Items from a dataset
* * *
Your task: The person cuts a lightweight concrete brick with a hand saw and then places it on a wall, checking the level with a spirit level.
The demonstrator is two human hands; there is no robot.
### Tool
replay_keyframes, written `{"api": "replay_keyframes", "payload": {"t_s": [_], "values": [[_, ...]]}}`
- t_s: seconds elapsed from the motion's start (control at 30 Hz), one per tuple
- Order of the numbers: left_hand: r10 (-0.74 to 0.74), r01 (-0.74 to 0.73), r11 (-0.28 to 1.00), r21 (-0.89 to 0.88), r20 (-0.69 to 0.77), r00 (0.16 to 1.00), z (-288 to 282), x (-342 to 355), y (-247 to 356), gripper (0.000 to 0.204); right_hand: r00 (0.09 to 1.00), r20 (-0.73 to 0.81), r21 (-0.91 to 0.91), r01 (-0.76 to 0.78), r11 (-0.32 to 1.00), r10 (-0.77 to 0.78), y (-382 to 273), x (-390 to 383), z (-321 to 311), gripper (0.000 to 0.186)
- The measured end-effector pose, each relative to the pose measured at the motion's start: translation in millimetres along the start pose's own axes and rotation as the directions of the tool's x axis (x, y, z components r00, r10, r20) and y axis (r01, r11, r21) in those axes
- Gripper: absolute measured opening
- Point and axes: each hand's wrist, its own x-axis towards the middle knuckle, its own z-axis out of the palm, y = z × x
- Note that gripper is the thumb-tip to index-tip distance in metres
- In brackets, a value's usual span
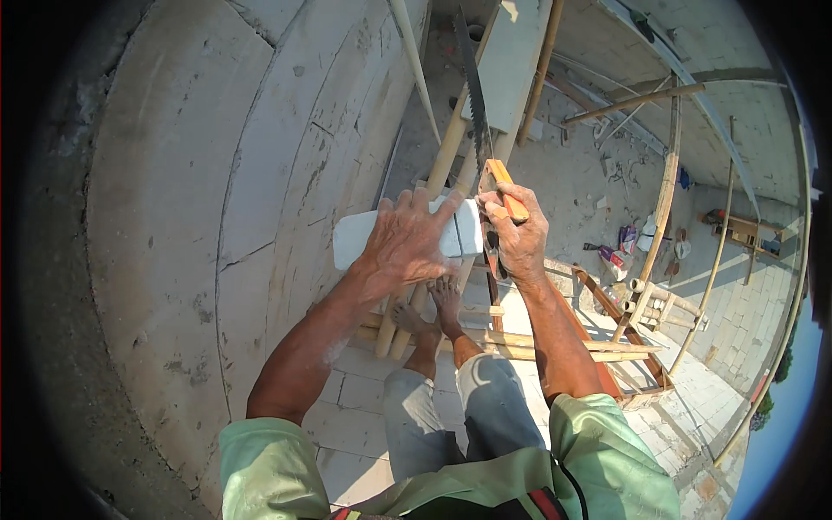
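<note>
A white masonry block (351,240) lies across bamboo poles in front of me, above my bare feet. My left hand (407,234) grips it from above, fingers spread over the far edge and the thumb toward the near side. A thin dark line crosses the block near its right end; whether it is a cut or a mark I cannot tell. At that end my right hand (518,234) is closed round the orange handle of a handsaw (478,113). Its toothed dark blade points away from me, up past the block. Part of the handle is hidden by my fingers.
A large grey block wall (173,217) rises close on my left. Bamboo poles (511,347) and a long board (511,65) form the scaffold I stand on. Far below right, the floor (598,186) holds rubble and bags (614,256). Slanting wooden props (672,173) stand at right.
</note>
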Motion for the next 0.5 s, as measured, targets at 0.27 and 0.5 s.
{"api": "replay_keyframes", "payload": {"t_s": [0.27,0.5], "values": [[-0.231,0.231,0.972,-0.053,-0.001,0.973,-8.7,-26.8,-21.7,0.099,0.981,0.074,-0.193,-0.160,0.968,0.177,-24.7,-68.3,-57.7,0.037],[-0.327,0.313,0.939,-0.146,-0.088,0.941,-6.3,-22.8,-34.5,0.096,0.914,-0.006,-0.485,-0.357,0.798,0.406,-71.5,-168.7,-102.0,0.066]]}}
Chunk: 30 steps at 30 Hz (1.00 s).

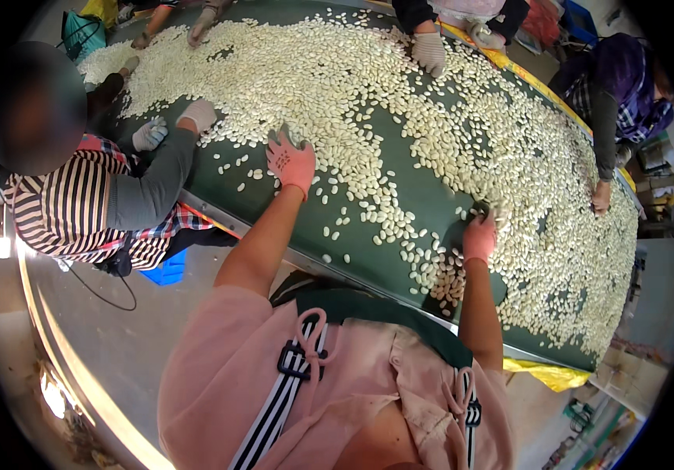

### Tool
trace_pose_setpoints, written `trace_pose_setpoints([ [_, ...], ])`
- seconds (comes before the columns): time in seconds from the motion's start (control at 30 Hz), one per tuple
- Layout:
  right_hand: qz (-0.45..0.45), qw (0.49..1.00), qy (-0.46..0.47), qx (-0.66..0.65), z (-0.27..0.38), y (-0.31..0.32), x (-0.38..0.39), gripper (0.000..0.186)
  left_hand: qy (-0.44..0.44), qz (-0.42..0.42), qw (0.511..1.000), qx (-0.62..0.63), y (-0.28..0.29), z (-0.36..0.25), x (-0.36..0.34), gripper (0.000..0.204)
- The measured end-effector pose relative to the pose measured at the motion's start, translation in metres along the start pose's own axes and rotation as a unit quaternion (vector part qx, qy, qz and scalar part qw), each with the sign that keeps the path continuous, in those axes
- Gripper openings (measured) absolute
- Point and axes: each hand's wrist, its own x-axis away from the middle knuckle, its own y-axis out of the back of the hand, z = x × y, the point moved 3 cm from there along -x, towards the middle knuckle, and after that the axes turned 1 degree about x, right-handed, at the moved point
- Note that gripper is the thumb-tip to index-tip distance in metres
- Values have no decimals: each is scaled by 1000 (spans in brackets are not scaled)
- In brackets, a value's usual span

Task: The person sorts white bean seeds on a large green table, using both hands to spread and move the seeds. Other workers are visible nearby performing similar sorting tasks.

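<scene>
Large white beans (337, 94) lie thickly over a dark green belt-like surface (423, 196). My left hand (291, 162), in a pink glove with grey fingertips, rests on the near edge of the bean layer with its fingers spread. My right hand (478, 237), gloved alike, reaches in among the beans on the right. Its dark fingertips are smeared and partly hidden, so whether they hold any beans does not show. Just below it, beside my right forearm, lies a small cluster of darker, brownish beans (445, 283).
A person in a striped top (63, 204) works close on my left. Across the surface, several others sort, including a gloved hand (429, 53) and a person in purple (627, 86). A metal rim (337, 274) runs along my side. Yellow sheeting (548, 374) hangs at the near right.
</scene>
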Motion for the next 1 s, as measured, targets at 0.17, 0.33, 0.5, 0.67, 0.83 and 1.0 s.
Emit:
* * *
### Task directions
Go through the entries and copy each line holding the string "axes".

### Task output
- The measured end-effector pose, each relative to the pose measured at the motion's start: translation in millimetres along the start pose's own axes and rotation as the directions of the tool's x axis (x, y, z components r00, r10, r20) and y axis (r01, r11, r21) in those axes
- Point and axes: each hand's wrist, its own x-axis towards the middle knuckle, its own z-axis out of the palm, y = z × x
- The measured end-effector pose relative to the pose measured at the motion's start, translation in metres along the start pose's own axes and rotation as a unit quaternion (vector part qx, qy, qz and scalar part qw), each with the sign that keeps the path continuous, in those axes
- Point and axes: each hand's wrist, its own x-axis away from the middle knuckle, its own y-axis out of the back of the hand, z = x × y, the point moved 3 cm from there along -x, towards the middle knuckle, and after that the axes turned 1 degree about x, right-handed, at the moved point

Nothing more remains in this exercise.